> _Action item_:
Take the material below from its first line through the line containing "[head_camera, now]" and, please, write those lines again exactly.

> _Available records_:
□ □ □ □ □ □ □
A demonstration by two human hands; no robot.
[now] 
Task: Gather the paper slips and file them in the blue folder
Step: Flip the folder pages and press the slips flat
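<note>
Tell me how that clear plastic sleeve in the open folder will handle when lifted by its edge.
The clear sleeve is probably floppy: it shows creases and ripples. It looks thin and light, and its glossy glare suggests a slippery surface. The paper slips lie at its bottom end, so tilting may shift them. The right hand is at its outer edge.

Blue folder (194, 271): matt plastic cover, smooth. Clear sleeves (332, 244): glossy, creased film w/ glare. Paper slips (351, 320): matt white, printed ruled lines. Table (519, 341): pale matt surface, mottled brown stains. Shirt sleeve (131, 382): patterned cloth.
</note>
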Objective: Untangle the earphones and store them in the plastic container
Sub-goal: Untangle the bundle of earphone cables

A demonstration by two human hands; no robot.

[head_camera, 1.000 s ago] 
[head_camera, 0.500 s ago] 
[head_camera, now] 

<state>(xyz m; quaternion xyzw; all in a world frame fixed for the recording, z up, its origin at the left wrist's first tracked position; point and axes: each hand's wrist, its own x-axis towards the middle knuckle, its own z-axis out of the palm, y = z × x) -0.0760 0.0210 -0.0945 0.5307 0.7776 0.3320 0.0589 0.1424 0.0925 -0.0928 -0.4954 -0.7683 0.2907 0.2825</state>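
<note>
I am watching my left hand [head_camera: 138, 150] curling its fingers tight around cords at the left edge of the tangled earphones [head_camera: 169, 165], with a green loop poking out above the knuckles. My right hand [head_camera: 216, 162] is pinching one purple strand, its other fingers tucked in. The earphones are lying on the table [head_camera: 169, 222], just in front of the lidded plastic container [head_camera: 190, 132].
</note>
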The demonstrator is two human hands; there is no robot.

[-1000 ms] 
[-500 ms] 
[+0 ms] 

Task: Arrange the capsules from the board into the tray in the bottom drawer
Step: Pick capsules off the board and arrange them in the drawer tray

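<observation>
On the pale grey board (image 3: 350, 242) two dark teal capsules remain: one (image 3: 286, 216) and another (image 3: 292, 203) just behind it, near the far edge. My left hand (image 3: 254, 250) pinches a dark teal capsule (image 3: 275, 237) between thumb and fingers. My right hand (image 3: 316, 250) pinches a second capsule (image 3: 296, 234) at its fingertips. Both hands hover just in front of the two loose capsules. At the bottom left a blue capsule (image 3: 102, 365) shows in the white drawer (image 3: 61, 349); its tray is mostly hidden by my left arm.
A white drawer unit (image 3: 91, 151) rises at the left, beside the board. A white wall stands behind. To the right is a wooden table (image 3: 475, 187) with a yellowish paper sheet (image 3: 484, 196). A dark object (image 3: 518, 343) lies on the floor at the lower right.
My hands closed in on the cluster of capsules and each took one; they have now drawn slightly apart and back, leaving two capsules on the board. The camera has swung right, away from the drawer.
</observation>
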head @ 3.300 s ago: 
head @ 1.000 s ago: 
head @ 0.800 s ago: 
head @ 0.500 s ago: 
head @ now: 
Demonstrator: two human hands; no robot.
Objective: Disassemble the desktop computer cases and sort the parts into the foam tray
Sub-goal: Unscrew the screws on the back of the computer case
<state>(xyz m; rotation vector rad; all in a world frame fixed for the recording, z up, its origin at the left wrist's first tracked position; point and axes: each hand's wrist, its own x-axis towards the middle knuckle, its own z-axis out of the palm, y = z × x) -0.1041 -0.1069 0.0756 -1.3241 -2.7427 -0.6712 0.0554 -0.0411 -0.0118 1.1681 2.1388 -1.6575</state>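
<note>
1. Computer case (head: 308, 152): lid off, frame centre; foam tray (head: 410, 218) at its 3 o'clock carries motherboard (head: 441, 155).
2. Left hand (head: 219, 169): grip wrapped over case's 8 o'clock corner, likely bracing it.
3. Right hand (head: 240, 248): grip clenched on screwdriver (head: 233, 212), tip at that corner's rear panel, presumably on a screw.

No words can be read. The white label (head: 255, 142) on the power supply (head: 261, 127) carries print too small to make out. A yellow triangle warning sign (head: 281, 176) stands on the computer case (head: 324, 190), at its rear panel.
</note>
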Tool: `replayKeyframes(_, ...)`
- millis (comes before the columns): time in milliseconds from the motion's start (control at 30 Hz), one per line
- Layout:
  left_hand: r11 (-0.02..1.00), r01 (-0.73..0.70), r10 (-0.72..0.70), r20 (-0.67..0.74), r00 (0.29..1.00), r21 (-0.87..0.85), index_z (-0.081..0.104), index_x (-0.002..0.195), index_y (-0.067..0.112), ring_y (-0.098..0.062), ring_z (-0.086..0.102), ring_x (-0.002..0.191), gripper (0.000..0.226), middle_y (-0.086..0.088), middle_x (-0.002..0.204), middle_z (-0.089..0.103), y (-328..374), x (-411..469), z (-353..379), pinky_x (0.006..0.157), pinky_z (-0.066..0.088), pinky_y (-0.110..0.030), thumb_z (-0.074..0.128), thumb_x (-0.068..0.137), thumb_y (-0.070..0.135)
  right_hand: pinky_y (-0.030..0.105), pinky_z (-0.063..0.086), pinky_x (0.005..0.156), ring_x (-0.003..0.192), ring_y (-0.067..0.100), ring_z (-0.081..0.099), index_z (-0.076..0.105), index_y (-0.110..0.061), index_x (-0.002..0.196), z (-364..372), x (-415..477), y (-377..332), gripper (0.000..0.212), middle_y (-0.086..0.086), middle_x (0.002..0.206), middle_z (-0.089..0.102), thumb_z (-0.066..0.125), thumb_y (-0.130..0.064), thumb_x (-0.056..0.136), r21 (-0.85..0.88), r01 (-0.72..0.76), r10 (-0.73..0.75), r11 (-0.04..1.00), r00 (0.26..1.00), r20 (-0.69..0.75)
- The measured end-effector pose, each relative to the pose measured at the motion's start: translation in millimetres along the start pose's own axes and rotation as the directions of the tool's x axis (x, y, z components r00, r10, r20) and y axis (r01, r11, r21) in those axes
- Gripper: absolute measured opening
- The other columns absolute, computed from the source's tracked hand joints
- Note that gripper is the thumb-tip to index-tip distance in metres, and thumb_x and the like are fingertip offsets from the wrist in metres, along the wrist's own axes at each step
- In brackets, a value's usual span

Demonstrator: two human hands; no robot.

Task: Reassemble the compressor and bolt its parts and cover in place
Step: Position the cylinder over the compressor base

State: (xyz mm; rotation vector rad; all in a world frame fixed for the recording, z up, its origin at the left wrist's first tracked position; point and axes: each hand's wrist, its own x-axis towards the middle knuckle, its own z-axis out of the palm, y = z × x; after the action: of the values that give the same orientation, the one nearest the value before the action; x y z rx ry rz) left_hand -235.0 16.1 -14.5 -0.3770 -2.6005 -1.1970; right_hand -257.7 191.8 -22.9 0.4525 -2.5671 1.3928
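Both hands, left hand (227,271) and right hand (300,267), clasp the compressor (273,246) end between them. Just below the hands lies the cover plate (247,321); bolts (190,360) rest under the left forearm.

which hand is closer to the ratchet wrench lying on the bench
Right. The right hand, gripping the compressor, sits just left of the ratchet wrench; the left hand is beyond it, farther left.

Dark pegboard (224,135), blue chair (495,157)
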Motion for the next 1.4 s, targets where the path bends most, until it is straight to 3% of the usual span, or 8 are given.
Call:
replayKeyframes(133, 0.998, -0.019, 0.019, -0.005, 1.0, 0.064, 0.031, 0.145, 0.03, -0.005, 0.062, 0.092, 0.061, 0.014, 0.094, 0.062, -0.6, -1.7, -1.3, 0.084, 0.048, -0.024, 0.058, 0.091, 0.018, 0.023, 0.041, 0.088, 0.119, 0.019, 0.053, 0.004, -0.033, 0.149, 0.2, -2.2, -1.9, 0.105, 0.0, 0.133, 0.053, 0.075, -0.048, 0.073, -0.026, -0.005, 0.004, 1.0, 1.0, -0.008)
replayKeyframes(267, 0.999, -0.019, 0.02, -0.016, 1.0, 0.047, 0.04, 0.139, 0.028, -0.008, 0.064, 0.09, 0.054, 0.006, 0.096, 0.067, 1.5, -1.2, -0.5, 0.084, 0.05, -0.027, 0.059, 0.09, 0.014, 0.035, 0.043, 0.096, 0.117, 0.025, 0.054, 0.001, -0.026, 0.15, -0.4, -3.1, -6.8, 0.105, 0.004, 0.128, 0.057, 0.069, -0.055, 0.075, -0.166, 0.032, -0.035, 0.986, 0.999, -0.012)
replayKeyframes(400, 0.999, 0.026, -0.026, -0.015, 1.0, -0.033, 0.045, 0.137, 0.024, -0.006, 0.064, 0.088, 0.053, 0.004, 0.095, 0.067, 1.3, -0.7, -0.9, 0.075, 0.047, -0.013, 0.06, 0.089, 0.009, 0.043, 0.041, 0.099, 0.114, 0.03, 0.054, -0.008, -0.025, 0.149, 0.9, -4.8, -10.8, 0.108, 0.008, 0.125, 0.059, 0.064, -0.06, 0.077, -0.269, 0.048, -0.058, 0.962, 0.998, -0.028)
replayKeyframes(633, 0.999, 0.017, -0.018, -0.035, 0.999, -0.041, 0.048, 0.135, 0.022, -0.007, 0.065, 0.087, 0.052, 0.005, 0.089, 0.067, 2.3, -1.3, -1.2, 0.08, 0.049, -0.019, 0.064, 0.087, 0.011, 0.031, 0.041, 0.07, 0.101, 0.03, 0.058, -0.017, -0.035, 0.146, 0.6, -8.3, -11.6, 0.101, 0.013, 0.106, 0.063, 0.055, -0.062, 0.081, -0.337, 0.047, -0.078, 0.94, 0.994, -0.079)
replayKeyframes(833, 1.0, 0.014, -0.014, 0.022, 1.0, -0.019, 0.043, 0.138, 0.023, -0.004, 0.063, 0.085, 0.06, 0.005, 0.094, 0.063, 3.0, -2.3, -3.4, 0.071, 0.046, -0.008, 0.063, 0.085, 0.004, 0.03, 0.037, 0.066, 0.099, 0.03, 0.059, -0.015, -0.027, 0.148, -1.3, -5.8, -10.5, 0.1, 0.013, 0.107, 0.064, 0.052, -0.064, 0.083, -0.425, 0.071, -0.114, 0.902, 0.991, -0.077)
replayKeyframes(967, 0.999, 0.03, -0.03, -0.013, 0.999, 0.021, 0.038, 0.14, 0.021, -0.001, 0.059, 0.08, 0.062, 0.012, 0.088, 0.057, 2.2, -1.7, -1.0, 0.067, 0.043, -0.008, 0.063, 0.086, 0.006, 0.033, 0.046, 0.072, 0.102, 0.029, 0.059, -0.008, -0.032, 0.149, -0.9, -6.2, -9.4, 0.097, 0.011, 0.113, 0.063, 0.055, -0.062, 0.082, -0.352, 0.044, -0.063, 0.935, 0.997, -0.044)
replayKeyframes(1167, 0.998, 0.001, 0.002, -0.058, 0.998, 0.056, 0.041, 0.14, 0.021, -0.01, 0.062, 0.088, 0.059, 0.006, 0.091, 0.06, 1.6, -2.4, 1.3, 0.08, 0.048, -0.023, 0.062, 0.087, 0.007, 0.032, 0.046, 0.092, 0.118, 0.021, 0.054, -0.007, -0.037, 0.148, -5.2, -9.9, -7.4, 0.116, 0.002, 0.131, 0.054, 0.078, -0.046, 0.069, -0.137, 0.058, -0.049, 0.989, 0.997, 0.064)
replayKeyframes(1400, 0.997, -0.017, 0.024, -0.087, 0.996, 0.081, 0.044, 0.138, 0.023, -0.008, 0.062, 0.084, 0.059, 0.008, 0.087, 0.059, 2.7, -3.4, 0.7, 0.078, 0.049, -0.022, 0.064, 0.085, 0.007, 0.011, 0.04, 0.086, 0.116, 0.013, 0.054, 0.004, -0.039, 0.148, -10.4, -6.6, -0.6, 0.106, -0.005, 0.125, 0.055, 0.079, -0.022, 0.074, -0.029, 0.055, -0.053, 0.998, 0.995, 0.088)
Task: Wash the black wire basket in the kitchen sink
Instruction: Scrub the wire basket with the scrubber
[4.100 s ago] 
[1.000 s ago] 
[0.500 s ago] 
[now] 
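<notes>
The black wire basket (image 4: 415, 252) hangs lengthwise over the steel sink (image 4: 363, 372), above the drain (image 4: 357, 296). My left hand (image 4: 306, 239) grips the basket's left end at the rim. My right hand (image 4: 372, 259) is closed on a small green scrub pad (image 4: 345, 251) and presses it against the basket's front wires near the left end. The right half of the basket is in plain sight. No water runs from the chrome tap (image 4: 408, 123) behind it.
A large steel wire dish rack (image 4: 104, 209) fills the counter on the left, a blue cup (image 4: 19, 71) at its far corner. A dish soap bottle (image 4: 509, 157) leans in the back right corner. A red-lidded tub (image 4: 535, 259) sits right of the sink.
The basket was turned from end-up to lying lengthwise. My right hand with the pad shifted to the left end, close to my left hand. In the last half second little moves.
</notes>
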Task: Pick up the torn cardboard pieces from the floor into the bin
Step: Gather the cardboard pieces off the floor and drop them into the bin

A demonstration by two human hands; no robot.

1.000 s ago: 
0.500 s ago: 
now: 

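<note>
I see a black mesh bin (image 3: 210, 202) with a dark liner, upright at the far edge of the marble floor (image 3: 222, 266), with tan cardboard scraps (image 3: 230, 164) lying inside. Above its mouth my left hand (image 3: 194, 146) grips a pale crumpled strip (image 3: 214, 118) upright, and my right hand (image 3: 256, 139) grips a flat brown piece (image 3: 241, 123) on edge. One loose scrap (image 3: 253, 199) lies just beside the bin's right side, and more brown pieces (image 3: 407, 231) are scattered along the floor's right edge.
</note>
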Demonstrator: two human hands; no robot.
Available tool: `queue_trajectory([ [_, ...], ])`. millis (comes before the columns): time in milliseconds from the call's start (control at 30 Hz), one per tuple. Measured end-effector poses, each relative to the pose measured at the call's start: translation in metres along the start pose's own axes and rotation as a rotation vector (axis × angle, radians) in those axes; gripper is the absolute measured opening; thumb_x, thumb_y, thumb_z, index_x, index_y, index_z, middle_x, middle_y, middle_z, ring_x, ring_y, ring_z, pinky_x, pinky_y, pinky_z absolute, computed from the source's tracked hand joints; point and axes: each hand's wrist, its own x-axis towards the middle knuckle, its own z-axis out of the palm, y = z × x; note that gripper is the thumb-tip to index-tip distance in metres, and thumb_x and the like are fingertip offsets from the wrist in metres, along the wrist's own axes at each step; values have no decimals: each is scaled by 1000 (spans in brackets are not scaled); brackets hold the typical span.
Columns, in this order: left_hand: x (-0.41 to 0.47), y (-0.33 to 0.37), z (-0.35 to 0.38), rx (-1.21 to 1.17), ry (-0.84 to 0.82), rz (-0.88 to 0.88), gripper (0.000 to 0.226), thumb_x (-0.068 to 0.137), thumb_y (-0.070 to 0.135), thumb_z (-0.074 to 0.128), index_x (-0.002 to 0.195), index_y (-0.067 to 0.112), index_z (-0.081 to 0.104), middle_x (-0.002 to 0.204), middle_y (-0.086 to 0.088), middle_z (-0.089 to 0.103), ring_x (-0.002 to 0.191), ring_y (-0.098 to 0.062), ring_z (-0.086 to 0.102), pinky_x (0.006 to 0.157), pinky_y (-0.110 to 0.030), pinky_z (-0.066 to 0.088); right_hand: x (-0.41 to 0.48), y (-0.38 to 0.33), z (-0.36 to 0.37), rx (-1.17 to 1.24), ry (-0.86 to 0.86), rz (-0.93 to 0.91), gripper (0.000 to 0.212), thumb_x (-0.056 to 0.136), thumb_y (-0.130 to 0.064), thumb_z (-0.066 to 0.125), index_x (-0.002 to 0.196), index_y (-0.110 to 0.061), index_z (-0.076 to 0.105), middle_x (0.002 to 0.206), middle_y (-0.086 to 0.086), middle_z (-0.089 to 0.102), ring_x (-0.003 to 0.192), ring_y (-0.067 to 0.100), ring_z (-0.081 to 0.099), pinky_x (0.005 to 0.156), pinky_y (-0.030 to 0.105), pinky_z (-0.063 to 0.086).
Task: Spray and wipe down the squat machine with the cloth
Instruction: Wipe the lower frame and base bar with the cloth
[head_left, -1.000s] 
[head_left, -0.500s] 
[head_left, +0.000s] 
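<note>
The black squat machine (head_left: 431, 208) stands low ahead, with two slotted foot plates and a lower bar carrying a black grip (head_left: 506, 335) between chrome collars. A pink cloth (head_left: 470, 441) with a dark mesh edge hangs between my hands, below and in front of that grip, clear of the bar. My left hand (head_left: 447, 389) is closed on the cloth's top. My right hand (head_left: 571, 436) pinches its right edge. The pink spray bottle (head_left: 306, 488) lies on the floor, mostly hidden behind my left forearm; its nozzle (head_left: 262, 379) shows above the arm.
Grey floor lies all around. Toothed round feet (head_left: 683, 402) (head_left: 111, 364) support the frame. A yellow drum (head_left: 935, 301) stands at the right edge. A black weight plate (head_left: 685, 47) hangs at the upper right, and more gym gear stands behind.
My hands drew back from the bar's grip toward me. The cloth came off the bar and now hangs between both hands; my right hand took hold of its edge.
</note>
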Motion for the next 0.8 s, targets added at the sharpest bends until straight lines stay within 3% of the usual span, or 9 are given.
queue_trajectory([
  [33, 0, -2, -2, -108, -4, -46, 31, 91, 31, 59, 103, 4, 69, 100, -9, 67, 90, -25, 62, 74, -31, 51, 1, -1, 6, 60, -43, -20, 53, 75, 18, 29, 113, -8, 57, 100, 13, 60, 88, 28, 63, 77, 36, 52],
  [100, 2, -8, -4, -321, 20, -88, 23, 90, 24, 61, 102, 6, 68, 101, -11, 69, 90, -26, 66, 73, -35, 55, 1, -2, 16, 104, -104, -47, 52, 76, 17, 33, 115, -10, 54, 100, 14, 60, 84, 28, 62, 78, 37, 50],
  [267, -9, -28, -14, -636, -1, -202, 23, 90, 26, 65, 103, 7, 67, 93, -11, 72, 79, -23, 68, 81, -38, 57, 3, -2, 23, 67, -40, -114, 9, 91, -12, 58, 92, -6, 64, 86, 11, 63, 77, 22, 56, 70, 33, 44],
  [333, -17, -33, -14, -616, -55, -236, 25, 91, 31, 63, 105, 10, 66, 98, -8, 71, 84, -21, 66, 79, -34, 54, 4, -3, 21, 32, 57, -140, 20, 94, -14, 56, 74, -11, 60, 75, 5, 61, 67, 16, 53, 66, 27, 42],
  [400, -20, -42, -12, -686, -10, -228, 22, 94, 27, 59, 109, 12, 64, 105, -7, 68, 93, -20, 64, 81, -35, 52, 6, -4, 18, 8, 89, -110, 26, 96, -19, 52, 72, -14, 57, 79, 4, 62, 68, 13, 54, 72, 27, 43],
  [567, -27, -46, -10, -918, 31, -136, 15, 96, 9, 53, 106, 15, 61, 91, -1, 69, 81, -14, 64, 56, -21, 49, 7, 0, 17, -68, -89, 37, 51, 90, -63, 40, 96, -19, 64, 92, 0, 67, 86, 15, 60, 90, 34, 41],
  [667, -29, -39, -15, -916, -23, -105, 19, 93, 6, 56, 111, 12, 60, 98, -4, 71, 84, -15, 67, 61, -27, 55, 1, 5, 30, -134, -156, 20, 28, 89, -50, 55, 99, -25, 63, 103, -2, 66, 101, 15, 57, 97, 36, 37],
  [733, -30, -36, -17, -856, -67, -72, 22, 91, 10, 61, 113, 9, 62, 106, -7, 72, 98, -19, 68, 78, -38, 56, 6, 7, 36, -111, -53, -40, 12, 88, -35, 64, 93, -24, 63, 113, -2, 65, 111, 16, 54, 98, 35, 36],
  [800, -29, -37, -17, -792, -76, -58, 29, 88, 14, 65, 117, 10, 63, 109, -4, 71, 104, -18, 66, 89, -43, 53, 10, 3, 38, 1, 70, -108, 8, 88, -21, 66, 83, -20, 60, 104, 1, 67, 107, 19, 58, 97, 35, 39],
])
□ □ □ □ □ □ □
> _Solution for this problem_:
A demonstration by two human hands; no robot.
[now] 
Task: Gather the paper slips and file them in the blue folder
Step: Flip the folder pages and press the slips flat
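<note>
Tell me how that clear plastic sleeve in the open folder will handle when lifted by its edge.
The clear sleeve is probably floppy: it shows creases and ripples. It looks thin and light, and its glossy glare suggests a slippery surface. The paper slips lie at its bottom end, so tilting may shift them. The right hand is at its outer edge.

Blue folder (194, 271): matt plastic cover, smooth. Clear sleeves (332, 244): glossy, creased film w/ glare. Paper slips (351, 320): matt white, printed ruled lines. Table (519, 341): pale matt surface, mottled brown stains. Shirt sleeve (131, 382): patterned cloth.
</note>
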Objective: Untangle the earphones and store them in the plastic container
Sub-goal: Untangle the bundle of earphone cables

A demonstration by two human hands; no robot.

[head_camera, 1.000 s ago] 
[head_camera, 0.500 s ago] 
[head_camera, now] 

No more is needed for this answer.